A caolha
Júlia Lopes de Almeida
A CAOLHA ERA UMA mulher magra, alta, macilenta, peito fundo, busto arqueado, braços compridos, delgados, largos nos cotovelos, grossos nos pulsos; mãos grandes, ossudas, estragadas pelo reumatismo e pelo trabalho; unhas grossas, chatas e cinzentas, cabelo crespo, de uma cor indecisa entre o branco sujo e o louro grisalho, desse cabelo cujo contato parece dever ser áspero e espinhento; boca descaída, numa expressão de desprezo, pescoço longo, engelhado, como o pescoço dos urubus; dentes falhos e cariados. O seu aspecto infundia terror às crianças e repulsão aos adultos; não tanto pela sua altura e extraordinária magreza, mas porque a desgraçada tinha um defeito horrível: haviam-lhe extraído o olho esquerdo; a pálpebra descera mirrada, deixando, contudo, junto ao lacrimal, uma fístula continuamente porejante.
Era essa pinta amarela sobre o fundo denegrido da olheira, era essa destilação incessante de pus que a tornava repulsiva aos olhos de toda a gente. Morava numa casa pequena, paga pelo filho único, operário numa oficina de alfaiate; ela lavava a roupa para os hospitais e dava conta de todo o serviço da casa inclusive cozinha. O filho, enquanto era pequeno, comia os pobres jantares feitos por ela, às vezes até no mesmo prato; à proporção que ia crescendo, ia-se-lhe a pouco e pouco manifestando na fisionomia a repugnância por essa comida; até que um dia, tendo já um ordenadozinho, declarou à mãe que, por conveniência do negócio, passava a comer fora... Ela fingiu não perceber a verdade, e resignou-se.
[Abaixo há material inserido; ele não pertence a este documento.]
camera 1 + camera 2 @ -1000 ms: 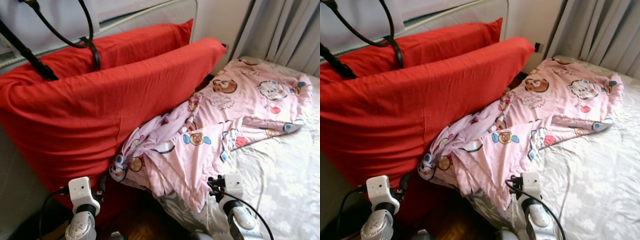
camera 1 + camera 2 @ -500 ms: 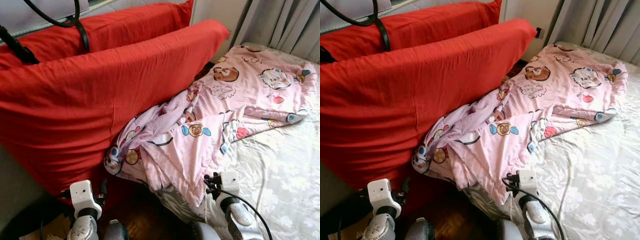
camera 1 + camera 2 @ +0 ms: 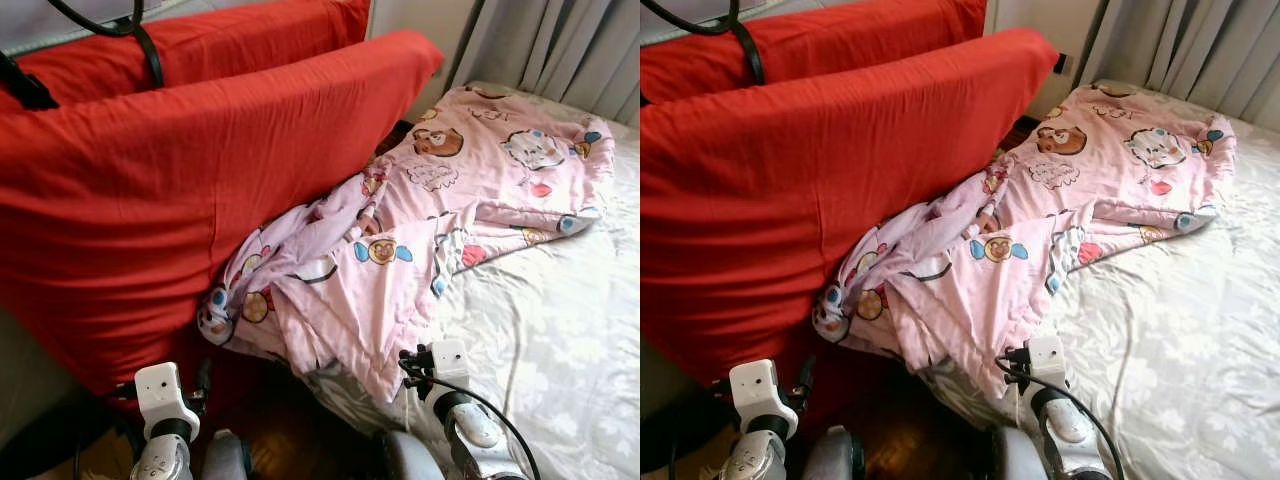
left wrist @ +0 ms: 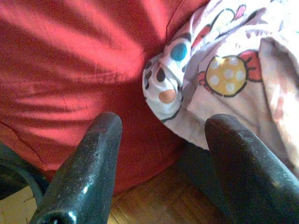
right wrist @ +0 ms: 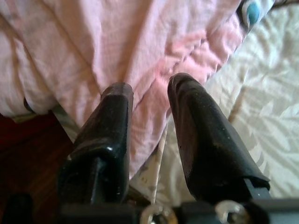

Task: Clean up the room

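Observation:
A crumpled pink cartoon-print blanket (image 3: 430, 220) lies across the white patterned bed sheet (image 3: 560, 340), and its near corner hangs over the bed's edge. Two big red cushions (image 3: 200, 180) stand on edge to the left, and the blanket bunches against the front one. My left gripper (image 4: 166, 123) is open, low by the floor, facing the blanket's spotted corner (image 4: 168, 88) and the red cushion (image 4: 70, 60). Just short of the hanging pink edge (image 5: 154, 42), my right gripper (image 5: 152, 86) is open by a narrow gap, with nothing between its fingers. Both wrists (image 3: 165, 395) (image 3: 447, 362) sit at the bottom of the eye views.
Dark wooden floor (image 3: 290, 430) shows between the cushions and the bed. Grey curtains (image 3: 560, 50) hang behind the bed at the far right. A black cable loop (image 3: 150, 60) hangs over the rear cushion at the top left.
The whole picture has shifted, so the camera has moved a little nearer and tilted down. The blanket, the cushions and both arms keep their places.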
Daquele filho vinha-lhe todo o bem e todo o mal.
Que lhe importava o desprezo dos outros, se o seu filho adorado lhe apagasse com um beijo todas as amarguras da existência?
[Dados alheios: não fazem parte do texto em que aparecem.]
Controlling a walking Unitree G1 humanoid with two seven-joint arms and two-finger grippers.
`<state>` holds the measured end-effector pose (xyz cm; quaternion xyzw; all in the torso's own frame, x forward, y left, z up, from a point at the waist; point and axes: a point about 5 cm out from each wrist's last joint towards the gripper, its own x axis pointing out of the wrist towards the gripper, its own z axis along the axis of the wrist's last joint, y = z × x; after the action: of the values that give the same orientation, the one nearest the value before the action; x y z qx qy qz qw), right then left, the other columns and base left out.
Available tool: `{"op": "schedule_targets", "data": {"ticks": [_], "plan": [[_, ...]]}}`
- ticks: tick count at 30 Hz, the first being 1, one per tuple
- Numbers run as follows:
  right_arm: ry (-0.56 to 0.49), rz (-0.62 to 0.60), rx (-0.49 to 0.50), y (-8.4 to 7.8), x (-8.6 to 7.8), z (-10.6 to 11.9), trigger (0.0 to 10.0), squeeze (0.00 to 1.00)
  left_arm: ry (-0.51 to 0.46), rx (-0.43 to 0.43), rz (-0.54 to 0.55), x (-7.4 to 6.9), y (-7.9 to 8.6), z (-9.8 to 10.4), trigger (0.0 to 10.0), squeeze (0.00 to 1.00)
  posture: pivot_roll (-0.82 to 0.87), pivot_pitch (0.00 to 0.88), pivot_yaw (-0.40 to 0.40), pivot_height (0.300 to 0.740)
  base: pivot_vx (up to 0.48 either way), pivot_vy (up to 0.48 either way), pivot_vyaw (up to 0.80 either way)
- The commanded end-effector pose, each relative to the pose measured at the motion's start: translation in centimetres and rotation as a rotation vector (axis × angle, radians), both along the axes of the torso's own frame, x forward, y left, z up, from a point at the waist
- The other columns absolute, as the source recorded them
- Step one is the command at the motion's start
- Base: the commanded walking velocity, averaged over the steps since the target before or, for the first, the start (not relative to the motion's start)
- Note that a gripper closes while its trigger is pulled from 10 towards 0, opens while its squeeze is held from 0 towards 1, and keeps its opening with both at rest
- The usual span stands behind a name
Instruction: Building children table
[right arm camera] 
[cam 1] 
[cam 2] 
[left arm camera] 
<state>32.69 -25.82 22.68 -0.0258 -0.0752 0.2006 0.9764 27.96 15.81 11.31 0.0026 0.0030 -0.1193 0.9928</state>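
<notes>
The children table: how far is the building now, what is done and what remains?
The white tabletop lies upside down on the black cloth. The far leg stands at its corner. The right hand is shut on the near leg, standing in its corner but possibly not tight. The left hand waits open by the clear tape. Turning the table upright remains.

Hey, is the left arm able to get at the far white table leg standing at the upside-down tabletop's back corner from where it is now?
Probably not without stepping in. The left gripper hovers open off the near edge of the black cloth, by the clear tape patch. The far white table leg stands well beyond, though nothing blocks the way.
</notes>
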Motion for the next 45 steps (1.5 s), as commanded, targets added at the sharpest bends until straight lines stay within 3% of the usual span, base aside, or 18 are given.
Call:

Um beijo dele era melhor que um dia de sol, era a suprema carícia para o seu triste coração de mãe! Mas... os beijos foram escasseando também, com o crescimento do Antonico! Em criança ele apertava-a nos bracinhos e enchia-lhe a cara de beijos; depois, passou a beijá-la só na face direita, aquela onde não havia vestígios de doença; agora, limitava-se a beijar-lhe a mão! Ela compreendia tudo e calava-se. O filho não sofria menos. Quando em criança entrou para a escola pública da freguesia, começaram logo os colegas, que o viam ir e vir com a mãe, a chamá-lo — o filho da caolha. Aquilo exasperava-o; respondia sempre.
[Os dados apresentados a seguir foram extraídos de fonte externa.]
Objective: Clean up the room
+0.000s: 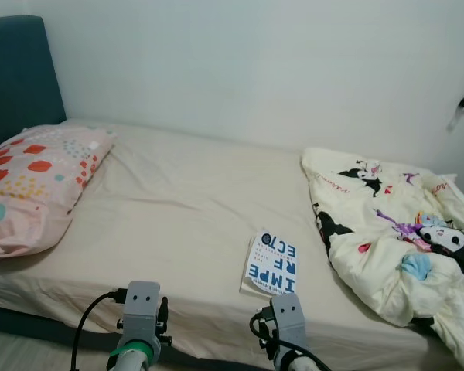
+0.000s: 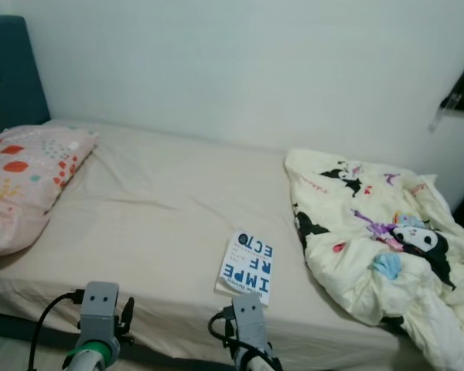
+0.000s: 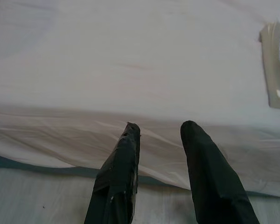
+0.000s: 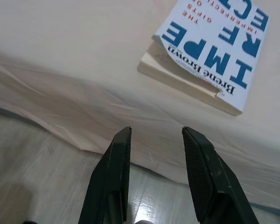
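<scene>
The robot has two arms. Each one ends in a small grey box at the wrist. The left wrist box [image 1: 142, 303] has two little dark dots on its face, like tiny eyes. A thin black cable [image 1: 90, 315] loops out from its side and curves down. Below the box there is a silver part with a bit of green on it. The right wrist box [image 1: 288, 315] is grey too, with two dots, and black cable curls beside it.

The left gripper [image 3: 161, 133] has two long black fingers. They are wide at the base and get thin at the tips. The right gripper [image 4: 156, 133] looks the same, black and a little shiny.
</scene>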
Os outros riam-se e chacoteavam-no; ele queixava-se aos mestres, os mestres ralhavam com os discípulos, chegavam mesmo a castigá-los — mas a alcunha pegou, já não era só na escola que o chamavam assim. Na rua, muitas vezes, ele ouvia de uma ou de outra janela dizerem: o filho da caolha! Lá vai o filho da caolha! Lá vem o filho da caolha! Eram as irmãs dos colegas, meninas novas, inocentes e que, industriadas pelos irmãos, feriam o coração do pobre Antonico cada vez que o viam passar! As quitandeiras, onde iam comprar as goiabas ou as bananas para o lunch, aprenderam depressa a denominá-lo como os outros e, muitas vezes, afastando os pequenos que se aglomeravam ao redor delas, diziam, estendendo uma mancheia de araçás, com piedade e simpatia:
— Taí, isso é pra o filho da caolha!